• **What is expected**:
Once the line with "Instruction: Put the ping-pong" is found in the data, output it and each following line exactly, up to and including the line with "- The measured", and nothing before or after.

Content starts

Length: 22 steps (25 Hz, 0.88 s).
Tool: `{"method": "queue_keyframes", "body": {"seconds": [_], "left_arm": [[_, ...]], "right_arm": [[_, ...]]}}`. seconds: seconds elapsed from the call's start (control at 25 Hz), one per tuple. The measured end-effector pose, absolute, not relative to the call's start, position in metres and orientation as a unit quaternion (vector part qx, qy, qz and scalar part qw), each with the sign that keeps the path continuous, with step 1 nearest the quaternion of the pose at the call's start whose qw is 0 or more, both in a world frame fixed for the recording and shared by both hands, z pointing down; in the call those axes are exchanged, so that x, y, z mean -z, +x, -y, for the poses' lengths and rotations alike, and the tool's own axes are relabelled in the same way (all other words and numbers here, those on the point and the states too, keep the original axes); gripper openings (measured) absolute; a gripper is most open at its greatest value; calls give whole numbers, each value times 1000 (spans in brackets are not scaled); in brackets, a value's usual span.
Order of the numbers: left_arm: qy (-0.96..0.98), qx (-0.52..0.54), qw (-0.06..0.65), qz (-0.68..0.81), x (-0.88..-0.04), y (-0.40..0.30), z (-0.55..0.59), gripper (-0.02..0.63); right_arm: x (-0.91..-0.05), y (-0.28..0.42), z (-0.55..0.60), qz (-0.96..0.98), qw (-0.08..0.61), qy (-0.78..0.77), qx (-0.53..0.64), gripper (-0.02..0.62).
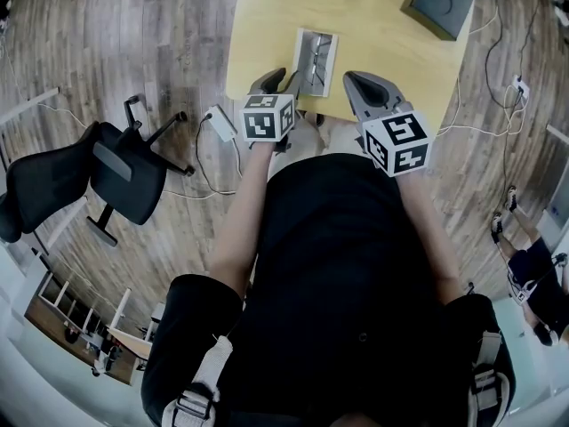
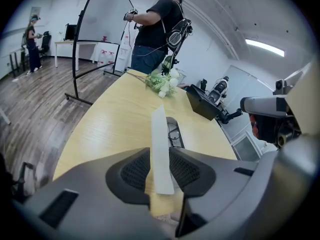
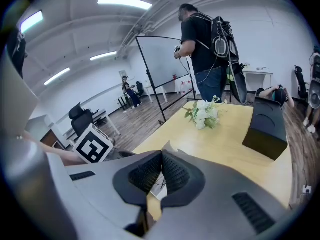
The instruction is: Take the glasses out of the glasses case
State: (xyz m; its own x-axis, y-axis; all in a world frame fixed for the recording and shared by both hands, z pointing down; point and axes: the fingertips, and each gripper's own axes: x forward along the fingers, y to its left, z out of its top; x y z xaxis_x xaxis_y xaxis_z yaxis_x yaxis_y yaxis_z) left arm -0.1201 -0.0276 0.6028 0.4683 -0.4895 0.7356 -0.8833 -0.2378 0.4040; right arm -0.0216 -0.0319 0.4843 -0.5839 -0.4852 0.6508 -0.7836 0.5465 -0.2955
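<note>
Showing the two hand-held grippers at the near edge of the table [image 2: 110, 126]: the left gripper [image 2: 159, 153] is closed narrowly on the upright white lid [image 2: 159, 131] of the glasses case [image 1: 316, 59], the lid being clamped edge-on between the two ribbed pads [image 2: 134, 171], while the right gripper [image 3: 161, 156] is held near the right side of the case with its jaws brought together and nothing between them. The glasses [image 2: 174, 133] are seen lying inside the open case, which is set on the yellow table just beyond the left jaws. Farther along the table a bunch of white flowers [image 2: 162, 81] and a black box [image 2: 202, 103] are placed, well apart from the case.
</note>
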Motion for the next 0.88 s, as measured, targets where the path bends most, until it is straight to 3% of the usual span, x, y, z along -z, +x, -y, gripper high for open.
{"method": "queue_keyframes", "body": {"seconds": [0.4,0.48,0.88], "left_arm": [[744,-230,417,468,-609,-138,30,96],[743,-224,422,468,-611,-140,30,80],[742,-210,441,460,-614,-136,28,37]], "right_arm": [[-532,-45,38,822,319,365,-298,18],[-541,-53,38,817,327,358,-311,60],[-585,-73,54,784,368,367,-341,83]]}}
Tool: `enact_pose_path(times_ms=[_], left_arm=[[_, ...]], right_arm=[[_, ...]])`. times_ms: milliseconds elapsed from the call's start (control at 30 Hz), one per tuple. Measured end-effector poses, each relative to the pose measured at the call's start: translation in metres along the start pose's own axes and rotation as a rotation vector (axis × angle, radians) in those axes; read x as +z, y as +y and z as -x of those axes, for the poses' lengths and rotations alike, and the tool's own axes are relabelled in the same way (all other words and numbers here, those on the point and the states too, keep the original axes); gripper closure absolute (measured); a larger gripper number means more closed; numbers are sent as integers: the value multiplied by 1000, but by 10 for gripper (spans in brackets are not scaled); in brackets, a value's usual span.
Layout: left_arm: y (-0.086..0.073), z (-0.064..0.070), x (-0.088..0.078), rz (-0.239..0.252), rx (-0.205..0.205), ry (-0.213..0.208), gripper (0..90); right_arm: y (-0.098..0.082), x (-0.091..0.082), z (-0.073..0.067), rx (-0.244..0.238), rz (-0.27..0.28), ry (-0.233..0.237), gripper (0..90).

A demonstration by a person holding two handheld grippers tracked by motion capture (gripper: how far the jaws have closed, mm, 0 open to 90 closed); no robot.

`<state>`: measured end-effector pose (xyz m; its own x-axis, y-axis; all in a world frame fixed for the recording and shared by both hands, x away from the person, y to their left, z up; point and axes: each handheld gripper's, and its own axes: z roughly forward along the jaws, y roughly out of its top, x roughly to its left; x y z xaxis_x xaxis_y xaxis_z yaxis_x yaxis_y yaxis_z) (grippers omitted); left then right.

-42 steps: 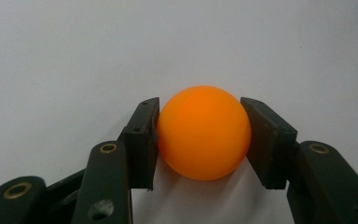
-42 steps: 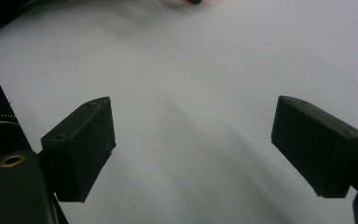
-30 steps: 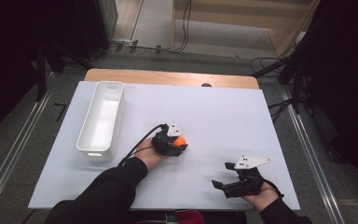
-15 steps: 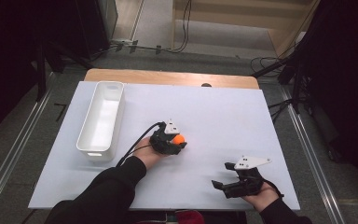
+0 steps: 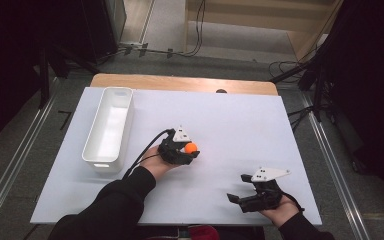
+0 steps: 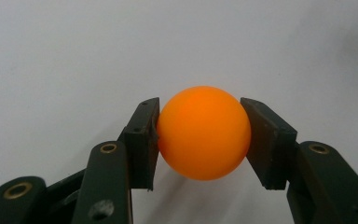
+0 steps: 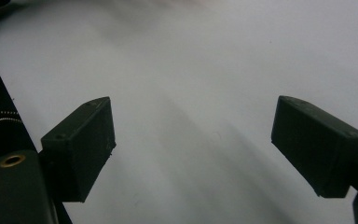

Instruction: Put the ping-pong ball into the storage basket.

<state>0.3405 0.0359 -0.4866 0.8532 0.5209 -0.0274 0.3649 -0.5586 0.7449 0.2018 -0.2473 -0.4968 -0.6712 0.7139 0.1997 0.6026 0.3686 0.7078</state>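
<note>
An orange ball sits between the jaws of my left gripper, near the middle of the white table. Seen close in the left gripper view, the ball is pressed by both black pads, so this gripper is shut on it. My right gripper rests low near the table's front right, its jaws wide apart. In the right gripper view that gripper has only bare table between its pads.
A long white bin stands on the left part of the table, with nothing seen inside. A wooden strip runs along the table's far edge. Metal rails and floor flank both sides.
</note>
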Motion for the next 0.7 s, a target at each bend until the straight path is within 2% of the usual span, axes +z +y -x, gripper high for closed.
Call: enact_pose_path(times_ms=[267,700], left_arm=[[3,3,-9,3,23,-8,502],[7,5,-23,7,9,-36,502]], right_arm=[[0,0,0,-4,4,-2,122],[0,0,1,-2,2,-1,122]])
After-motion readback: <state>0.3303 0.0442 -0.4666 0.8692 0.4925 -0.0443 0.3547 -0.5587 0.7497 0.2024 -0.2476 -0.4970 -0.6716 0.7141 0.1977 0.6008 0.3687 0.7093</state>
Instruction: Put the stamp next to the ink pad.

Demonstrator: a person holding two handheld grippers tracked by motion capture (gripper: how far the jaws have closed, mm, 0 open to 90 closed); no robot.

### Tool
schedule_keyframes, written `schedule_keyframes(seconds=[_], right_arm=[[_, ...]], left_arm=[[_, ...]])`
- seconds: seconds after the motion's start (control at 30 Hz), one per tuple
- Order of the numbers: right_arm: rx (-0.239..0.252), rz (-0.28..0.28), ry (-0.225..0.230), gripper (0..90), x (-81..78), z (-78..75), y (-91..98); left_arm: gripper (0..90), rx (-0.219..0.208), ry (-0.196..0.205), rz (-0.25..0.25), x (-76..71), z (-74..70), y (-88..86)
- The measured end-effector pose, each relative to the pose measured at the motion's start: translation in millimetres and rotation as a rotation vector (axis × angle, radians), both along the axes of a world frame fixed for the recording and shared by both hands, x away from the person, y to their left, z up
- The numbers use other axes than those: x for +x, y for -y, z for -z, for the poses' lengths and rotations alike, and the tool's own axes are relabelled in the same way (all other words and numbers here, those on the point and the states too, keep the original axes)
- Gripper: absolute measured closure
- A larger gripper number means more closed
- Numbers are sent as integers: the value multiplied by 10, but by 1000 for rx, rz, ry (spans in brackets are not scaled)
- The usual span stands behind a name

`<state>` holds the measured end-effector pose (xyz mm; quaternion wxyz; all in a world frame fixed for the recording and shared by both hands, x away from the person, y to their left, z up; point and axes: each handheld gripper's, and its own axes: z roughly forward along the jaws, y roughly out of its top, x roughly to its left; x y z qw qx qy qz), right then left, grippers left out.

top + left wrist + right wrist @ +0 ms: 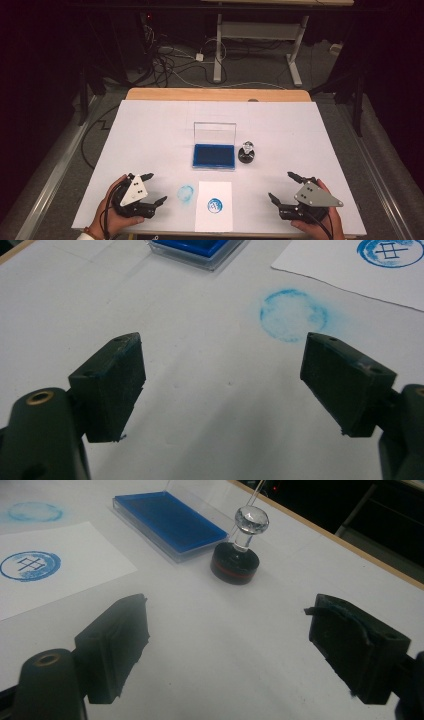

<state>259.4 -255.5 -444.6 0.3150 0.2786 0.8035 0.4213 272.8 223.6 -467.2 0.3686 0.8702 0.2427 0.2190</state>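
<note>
- Both my claws — left [153, 189], right [283, 186] — gape empty, resting near the table's front edge.
- The stamp [239, 555] stands beside the ink pad [167, 522]; its glassy knob could slip.
- Wet ink could smudge the stamped paper [214, 220].

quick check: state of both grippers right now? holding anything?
Left gripper: open, holding nothing, over bare table beside the blue ring smudge.
Right gripper: open, holding nothing; the stamp stands apart ahead of it.

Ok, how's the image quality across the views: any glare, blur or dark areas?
High view: white table sheet evenly lit, surroundings dark. Left gripper view: black pads soft, faint blue ring smudge legible. Right gripper view: glint on the clear-knobbed round stamp; blue ink pad sharp.
</note>
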Motion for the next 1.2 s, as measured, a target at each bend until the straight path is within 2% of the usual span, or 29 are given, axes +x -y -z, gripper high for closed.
schedule_keyframes(seconds=[0.27, 0.6, 1.2], right_arm=[[20, 28, 1, 164, 7, 2, 50], [4, 39, 7, 166, 9, 4, 56], [-15, 63, -2, 175, 48, 36, 50]], left_arm=[[177, 10, -2, 1, 18, 5, 28], [176, 8, -1, -17, 29, 3, 6], [175, 6, -7, -13, 84, 7, 10]])
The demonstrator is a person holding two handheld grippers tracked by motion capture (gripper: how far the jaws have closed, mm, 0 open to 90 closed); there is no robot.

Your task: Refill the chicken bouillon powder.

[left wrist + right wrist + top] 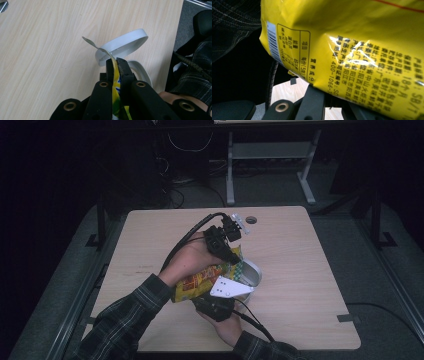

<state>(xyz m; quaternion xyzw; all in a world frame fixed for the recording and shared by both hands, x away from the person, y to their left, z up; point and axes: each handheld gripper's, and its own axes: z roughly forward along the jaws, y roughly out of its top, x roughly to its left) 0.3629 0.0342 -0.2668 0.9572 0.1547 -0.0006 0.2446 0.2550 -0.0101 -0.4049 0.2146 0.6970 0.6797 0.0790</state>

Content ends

• **Worked solution**:
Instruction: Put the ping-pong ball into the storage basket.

<state>0.3405 0.0359 -0.4866 0.8532 0.5209 -0.0274 0.3649 -0.5586 0.7449 0.2018 -0.2473 -0.4968 -0.6712 0.7139 0.1997 0.6026 0.3686 0.7078</state>
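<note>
An orange ball sits between the jaws of my left gripper, near the middle of the white table. Seen close in the left gripper view, the ball is pressed by both black pads, so this gripper is shut on it. My right gripper rests low near the table's front right, its jaws wide apart. In the right gripper view that gripper has only bare table between its pads.
A long white bin stands on the left part of the table, with nothing seen inside. A wooden strip runs along the table's far edge. Metal rails and floor flank both sides.
</note>
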Motion for the next 0.7 s, a target at each bend until the straight path is within 2% of the usual span, axes +z +y -x, gripper high for closed.
Call: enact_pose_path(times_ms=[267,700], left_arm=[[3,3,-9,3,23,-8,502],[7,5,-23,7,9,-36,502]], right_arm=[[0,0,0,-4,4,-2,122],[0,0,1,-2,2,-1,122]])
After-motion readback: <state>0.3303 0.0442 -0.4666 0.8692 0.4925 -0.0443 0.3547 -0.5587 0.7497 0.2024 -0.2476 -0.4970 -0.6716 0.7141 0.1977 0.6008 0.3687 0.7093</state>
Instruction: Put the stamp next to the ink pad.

Demonstrator: a person holding two handheld grippers tracked by motion capture (gripper: how far the jaws have closed, mm, 0 open to 90 closed); no robot.

### Tool
schedule_keyframes, written `schedule_keyframes(seconds=[_], right_arm=[[_, ...]], left_arm=[[_, ...]])`
- seconds: seconds after the motion's start (control at 30 Hz), one per tuple
- Order of the numbers: right_arm: rx (-0.239..0.252), rz (-0.28..0.28), ry (-0.225..0.230), gripper (0..90), x (-81..78), z (-78..75), y (-91..98); left_arm: gripper (0..90), rx (-0.219..0.208), ry (-0.196..0.205), rz (-0.25..0.25), x (-76..71), z (-74..70), y (-88..86)
- The measured end-effector pose, each relative to the pose measured at the motion's start: translation in millimetres and rotation as a rotation vector (axis × angle, radians), both along the axes of a world frame fixed for the recording and shared by both hands, x away from the person, y to their left, z up

The requested output has been given in full.